1. Fate, quindi, in modo di non aver più scrupoli in avvenire a causa di chicchessia, né a motivo di vescovo o sacerdote non chiamato (cioè da Dio), né di giorni festivi, e nemmeno di sabati che venivano festeggiati da antichi tempi, né infine di noviluni,

2. nemmeno a causa di un tempio, né di cerimonie di sacrificio, ne di abiti ornati e tanto meno ancora di cibi e bevande!

3. Nel mangiare e nel bere siate misurati; ciò è bene per lo spirito, per l'anima e per il corpo, ed è gradito al Signore;

4. ma se qualcuno dice, insegna e pretende: "Non si deve mangiare questo o quel cibo, perché secondo Mosè esso è impuro!",

5. allora io rispondo: "Mosè ed i profeti hanno trovato adempimento e liberazione in Cristo; a noi però il Signore non ha proibito alcun cibo, poiché Egli Stesso mangiò e bevette con peccatori e pubblicani, ed ha esclamato:

6. "Ciò che tu mangi, non ti contamina; ma ciò che esce dal tuo cuore, come: discorsi maligni, perfidi desideri, cupidigia, invidia, uccisione, ira, ghiottoneria ed intemperanza, meretricio, adulterio e consimili -, questo è ciò che contamina l'uomo in ogni tempo!".

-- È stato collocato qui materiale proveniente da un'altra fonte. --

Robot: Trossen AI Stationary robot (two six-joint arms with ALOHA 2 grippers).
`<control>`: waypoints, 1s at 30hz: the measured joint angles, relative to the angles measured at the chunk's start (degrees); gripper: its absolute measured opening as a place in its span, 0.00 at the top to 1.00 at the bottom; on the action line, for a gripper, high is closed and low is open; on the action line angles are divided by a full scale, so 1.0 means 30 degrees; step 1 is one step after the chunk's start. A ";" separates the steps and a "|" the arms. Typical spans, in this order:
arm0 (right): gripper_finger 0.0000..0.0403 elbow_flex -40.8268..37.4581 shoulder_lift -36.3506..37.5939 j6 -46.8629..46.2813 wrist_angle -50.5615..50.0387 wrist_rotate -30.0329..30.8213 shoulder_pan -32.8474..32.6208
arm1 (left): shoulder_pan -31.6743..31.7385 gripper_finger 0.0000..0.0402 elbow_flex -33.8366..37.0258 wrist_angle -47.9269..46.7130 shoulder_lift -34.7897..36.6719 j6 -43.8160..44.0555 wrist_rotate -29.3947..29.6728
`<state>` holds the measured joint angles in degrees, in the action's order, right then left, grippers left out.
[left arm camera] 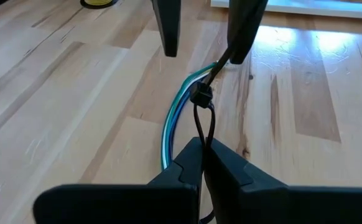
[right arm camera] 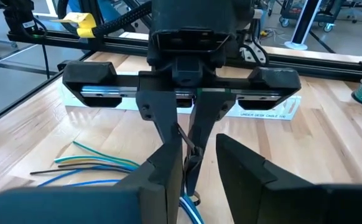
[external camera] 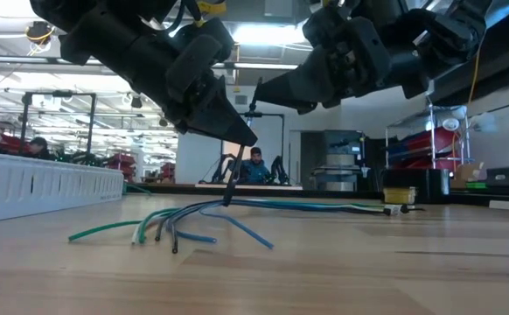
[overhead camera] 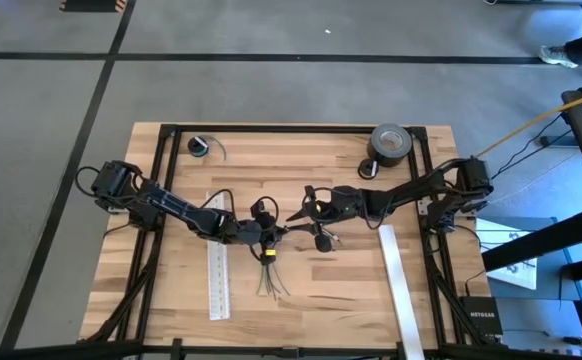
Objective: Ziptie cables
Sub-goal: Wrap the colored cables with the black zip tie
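The cables (overhead camera: 269,280) are thin green, blue and grey wires lying on the wood (external camera: 176,219), fanned out at their near ends. A black ziptie (left arm camera: 201,94) stands over them (left arm camera: 170,121) as a narrow loop. Whether the wires pass through the loop, I cannot tell. My left gripper (overhead camera: 274,236) is shut on that loop (left arm camera: 203,152). My right gripper (overhead camera: 313,225) faces it from the right and is open (right arm camera: 196,146). The ziptie's tail (left arm camera: 217,70) runs up to one of its fingers (left arm camera: 240,37). Whether that finger touches the tail, I cannot tell. My left gripper pinches the ziptie's loop (left arm camera: 201,134) between its two shut fingers, at the end away from the head. The fingers come from the table's left, slanting down (external camera: 228,122). The loop stretches from them to the head above the wires, which stay on the table.
Two long white slotted strips lie on the table, one left of the wires (overhead camera: 218,280) and one to the right (overhead camera: 399,290). A tape roll (overhead camera: 389,143) and a small coil (overhead camera: 201,147) sit near the far edge. A yellow tag (overhead camera: 268,255) marks the bundle.
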<state>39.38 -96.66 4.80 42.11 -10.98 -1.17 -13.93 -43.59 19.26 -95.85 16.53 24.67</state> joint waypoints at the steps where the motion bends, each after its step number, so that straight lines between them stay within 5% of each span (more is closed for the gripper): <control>1: 0.79 0.0006 0.0000 -0.0041 0.0034 0.0000 0.0000 | 0.0000 1.00 0.0000 0.0019 0.0000 0.0000 0.0006; 14: 0.79 0.0007 0.0000 -0.0160 0.0795 -0.0347 -0.0524 | 0.0000 1.00 0.0000 0.0025 0.0007 0.0000 -0.0001; 30: 0.81 0.0014 -0.0015 0.0570 0.0212 0.1731 -0.0860 | 0.0000 1.00 0.0000 0.0288 0.0008 -0.0007 -0.0001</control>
<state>39.42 -96.71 6.51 42.74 -5.79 -3.75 -13.93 -43.59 20.12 -95.83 16.51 24.67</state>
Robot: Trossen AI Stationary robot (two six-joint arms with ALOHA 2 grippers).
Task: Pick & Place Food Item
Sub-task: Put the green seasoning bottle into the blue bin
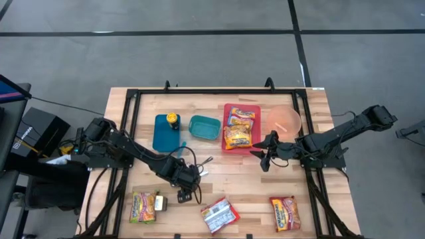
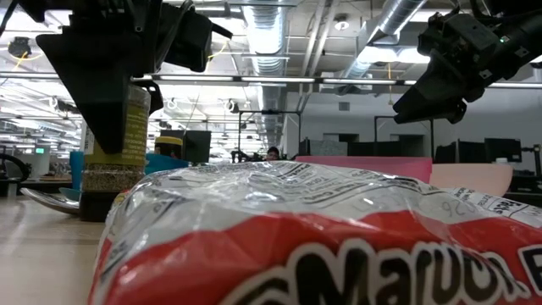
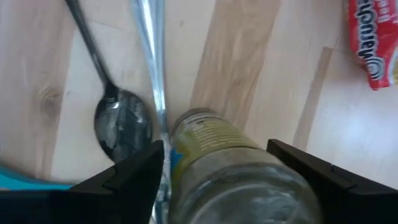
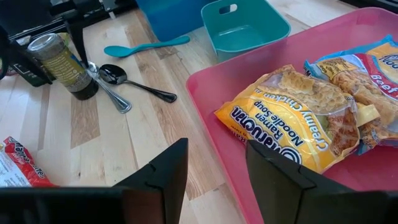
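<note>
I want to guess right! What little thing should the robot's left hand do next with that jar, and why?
Probably close a bit more on the jar. In the left wrist view, the left hand has a finger on each side of the jar, with gaps showing, so it does not look gripped. The jar stands upright on the table beside two spoons. The right hand hangs by the red tray.

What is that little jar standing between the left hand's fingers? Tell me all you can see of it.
The jar is a small cylinder, apparently clear glass or plastic, with a yellow-green printed label and a dark, grainy filling, perhaps a seasoning. It stands upright on the wooden table, beside two metal spoons. The left hand straddles it, a dark finger on either side; whether they press on it is unclear. A red noodle packet lies nearby.
</note>
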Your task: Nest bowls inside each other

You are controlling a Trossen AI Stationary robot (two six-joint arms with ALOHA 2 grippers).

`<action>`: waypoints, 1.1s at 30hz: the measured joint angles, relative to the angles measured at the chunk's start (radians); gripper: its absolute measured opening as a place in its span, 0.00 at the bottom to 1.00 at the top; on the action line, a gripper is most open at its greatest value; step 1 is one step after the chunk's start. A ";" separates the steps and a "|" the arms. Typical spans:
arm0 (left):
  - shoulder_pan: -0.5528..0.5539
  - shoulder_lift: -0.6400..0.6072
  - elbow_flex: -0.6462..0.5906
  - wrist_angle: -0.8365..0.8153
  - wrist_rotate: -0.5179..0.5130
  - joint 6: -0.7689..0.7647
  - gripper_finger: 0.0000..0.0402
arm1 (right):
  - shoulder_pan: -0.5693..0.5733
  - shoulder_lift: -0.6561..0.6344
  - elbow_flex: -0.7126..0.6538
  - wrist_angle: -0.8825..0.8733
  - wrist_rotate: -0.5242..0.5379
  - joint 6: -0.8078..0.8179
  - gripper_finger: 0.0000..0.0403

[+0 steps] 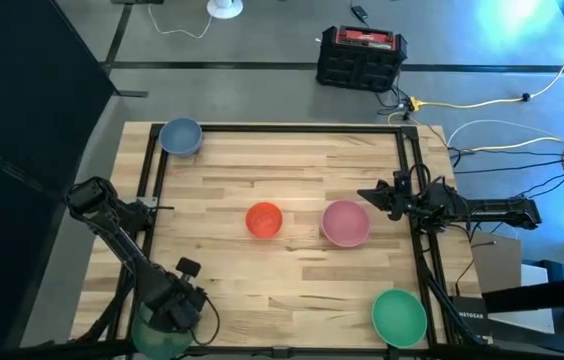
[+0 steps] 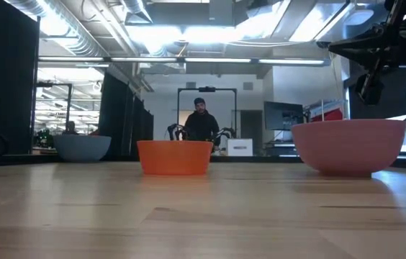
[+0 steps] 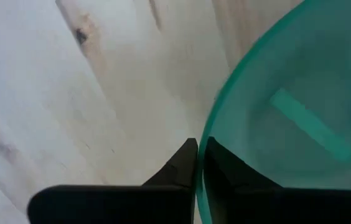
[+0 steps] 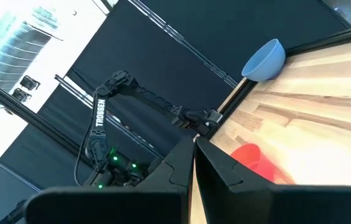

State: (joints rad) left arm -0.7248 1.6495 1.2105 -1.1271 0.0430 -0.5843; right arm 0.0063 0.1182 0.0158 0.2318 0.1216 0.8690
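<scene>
Five bowls show in the high view. A blue-grey bowl [image 1: 180, 136] stands at the far left, an orange-red one [image 1: 263, 220] in the middle, and a pink one [image 1: 345, 223] to its right. One green bowl [image 1: 399, 317] stands at the near right. The other green bowl [image 1: 152, 338] is at the near left corner, under my left gripper [image 1: 170, 318], which is shut on it. My right gripper [image 1: 372, 193] hangs level over the table's right side, shut on nothing. My left gripper [image 3: 199, 143] has the green bowl [image 3: 287, 112] by its rim [image 3: 204, 132]. One finger is inside the bowl and one outside. The fingers come from above, pointing down. Whether the bowl is clear of the table, I cannot tell.
A black frame [image 1: 282, 128] runs along the table's far, left and right sides. A black case [image 1: 360, 57] and cables lie on the floor beyond. In the low view a person [image 2: 201, 122] stands far behind the table. Bare wood lies between the bowls.
</scene>
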 joint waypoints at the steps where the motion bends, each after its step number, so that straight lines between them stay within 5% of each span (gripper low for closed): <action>1: 0.017 -0.006 0.007 -0.012 0.005 -0.006 0.01 | 0.000 0.000 0.000 0.002 -0.002 -0.001 0.00; 7: 0.139 -0.050 0.059 -0.086 0.035 -0.050 0.00 | 0.000 0.000 0.000 0.014 -0.017 -0.011 0.00; 14: 0.537 -0.085 0.294 -0.082 0.040 -0.143 0.00 | 0.000 0.000 0.000 0.115 -0.090 -0.079 0.00; 20: 0.838 -0.050 0.316 0.071 0.056 -0.098 0.00 | 0.000 0.000 0.000 0.141 -0.152 -0.088 0.00; 33: 1.071 0.191 0.315 0.278 0.078 0.014 0.00 | 0.000 0.000 0.000 0.179 -0.217 -0.060 0.00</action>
State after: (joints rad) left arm 0.3458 1.8410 1.5259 -0.8496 0.1210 -0.5700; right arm 0.0063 0.1181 0.0154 0.4111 -0.0950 0.8086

7. Ma giacché noi abbiamo tale Evangelo da Lui Stesso, Unico Signore di tutte le magnificenze, quanto mai stolti dovremmo essere, se ci facessimo porre di nostra propria volontà l'antico e duro giogo al collo?

8. Qual significato dovrebbe più avere ormai quell'ombra, che in Mosè fu, è vero, di profetico annuncio per quanto poi accadde dinanzi agli occhi nostri, per noi, che con Cristo ed in Cristo siamo divenuti un corpo solo?

9. Io, però, vi esorto, e vi scongiuro persino: non lasciatevi prefiggere la meta da chiunque, che, in seguito ad arbitraria elezione, avanzi impettito in tutta apparente umiltà e pieno della spiritualità degli angeli del Cielo, delle quali cose egli però non ha mai visto né udito nulla, ma che perciò sia tronfio della sua causa meramente nel senso suo carnale,

10. e non si attenga al capo, dal quale l'intero corpo riceve potenza d'azione per mezzo delle membra, delle giunture e delle articolazioni, nonché mantiene ed unisce queste vicendevolmente, e così assurge poi ad una grandezza divina,

11. bensì soltanto al suo senso, che è in sé pieno d'immondizia e di fango, pieno d'egoismo, d'inganno e di menzogna, pieno d'ambizione, di cupidigia e d'invidia!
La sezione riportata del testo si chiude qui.